‘Banks are accomplices of tax evasion crimes’
The “Evasion in the financial system” film is a documentary directed by former minister of Culture Jorge Coscia. It is based on the information leaked in the media by Hervé Falciani, an ex-employee of HSBC’s Swiss private bank, on clients and their tax situation.
The C5N news channel aired this week the four episodes that complete the film, showing exclusive testimonies by Falciani who reveals further details on the financial maneuvers that allow tax evasion and capital flight crimes.
In 2009, Falciani told the AFIP tax bureau that HSBC had helped around 4,000 clients evade taxes by stashing their money in secret Swiss bank accounts.

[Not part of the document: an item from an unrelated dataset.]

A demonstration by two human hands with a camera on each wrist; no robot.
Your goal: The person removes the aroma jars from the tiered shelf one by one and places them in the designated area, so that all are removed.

“The country that sold the best system of money control in the world was doing it without any efficient control and those consequences we see them in the laundering of money,” Falciani says in the documentary aiming at Switzerland’s banking system.
“Where they should know where the money came from, they did not know if it came from a crime,” he affirms.
The former HSBC employee – who in 2008 fled Geneva with files that were leaked to the media and are alleged to show evidence of tax evasion by clients -, said “secret allows impunity” when talking about how the accounts were concealed, considering bank managers “accomplices” of tax evasion crimes.
According to Falciani, they are the ones allowing the concealment of the accounts. “There are people that have no job but own accounts with millions of dollars,” he said adding that Interpol “has made of me a persecuted person in 190 countries in the world.”
The movie shows as well the media coverage on the HSBC scandal in Europe and Argentina and the different ways in which the story was told, either emphasizing or downplaying the facts.
“What would happen if the banking system turned into the shelter of thousands of thieves?” director Coscia asks in the film, interviewing economists Alfredo Zaiat and Raúl Delatorre, Francois Gezet, Gabriel Zucman – a professor in the University of Berkeley -, and Denis Robert, the reporter who broke the Clearstream political scandal in France, among others.